Iran Rejects Oil Production Cap
by Ken Bredemeier February 17, 2016
Iran rejected appeals Wednesday from other oil-producing states to curb its oil exports to try to end the plunge in world crude oil prices, instead saying it intends to increase production.
Iran's envoy to the Organization of the Petroleum Exporting Countries, Mahdi Asali, said Tehran intends to step up exports until they reach the level it had before international economic sanctions were imposed on it in an effort to force Iran to agree to a ban on its suspected development of nuclear weaponry.

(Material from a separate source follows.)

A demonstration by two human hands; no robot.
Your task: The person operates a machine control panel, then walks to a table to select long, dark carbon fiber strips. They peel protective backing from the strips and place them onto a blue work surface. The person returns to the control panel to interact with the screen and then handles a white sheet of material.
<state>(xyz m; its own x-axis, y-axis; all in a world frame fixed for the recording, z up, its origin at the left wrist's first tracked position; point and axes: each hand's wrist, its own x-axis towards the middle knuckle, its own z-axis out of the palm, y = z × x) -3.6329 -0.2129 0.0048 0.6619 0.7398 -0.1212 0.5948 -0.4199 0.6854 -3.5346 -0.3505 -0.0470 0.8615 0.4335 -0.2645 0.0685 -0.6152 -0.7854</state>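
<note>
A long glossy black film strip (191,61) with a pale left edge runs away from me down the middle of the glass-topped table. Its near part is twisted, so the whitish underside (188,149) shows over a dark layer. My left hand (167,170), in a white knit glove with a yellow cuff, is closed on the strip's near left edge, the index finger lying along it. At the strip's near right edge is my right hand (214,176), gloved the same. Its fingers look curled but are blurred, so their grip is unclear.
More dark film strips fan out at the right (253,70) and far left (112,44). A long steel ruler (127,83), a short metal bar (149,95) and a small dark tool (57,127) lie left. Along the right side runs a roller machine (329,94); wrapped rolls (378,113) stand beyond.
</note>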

As the Iran nuclear agreement took effect last month, the sanctions were lifted and Iran says that within the next six to 12 months it intends to send another million barrels of oil a day onto the world market. That would add to the glut that has pushed prices down from $115 a barrel in mid-2014 to the current $30 range.
Before the sanctions took effect in 2012, Iran exported 2.5 million barrels a day, a figure that the United Nations and Western sanctions cut to about 1.1 million.
Iranian oil officials met Wednesday in Tehran with their counterparts from Iraq, Venezuela and Qatar, discussing a plan adopted the day before by Saudi Arabia, Russia, Venezuela and Qatar to freeze their oil production at January levels on the condition that other large oil states do the same.
But Asali rebuffed the notion that Iran should maintain its production levels.
'These countries increased their production by 4 million barrels when Iran was under sanctions,' Asali told the Shargh daily newspaper. 'Now it's primarily their responsibility to help restore balance on the market. There is no reason for Iran to do so.'
He said the four countries that agreed on the oil production freeze could stabilize oil prices on their own, if they cut their production by 2 million barrels a day.
Saudi oil minister Ali al-Naimi said the January production levels are 'adequate,' but that the agreement reached in Doha is only good if other large producers sign on as well.
'We don't want significant gyrations in prices,' Naimi said. 'We don't want a reduction in supply. We want to meet demand and we want a stable oil price.'
The pact to freeze production marked a shift in Saudi oil policy. For months, as oil prices have plunged, Riyadh had refused to curb its production in an attempt to force other oil producers, especially U.S. shale oil producers, out of the market.
But with producers across the globe pumping too much oil, coupled with some economies slowing and thus not needing as much oil to fuel their industrial production, prices continued to fall.
That in turn has hurt oil-dependent government budgets, particularly in Russia and Venezuela. But even oil-rich Saudi Arabia, with some of the world's biggest untapped oil reserves, says it has a record budget deficit.
The Doha meeting could be a signal that oil-producing nations, including OPEC members, might eventually agree to an outright production cut to halt the 19-month slide in prices to their lowest point in more than a decade.
Some analysts have predicted that prices will eventually fall to at least $20 a barrel before any recovery begins.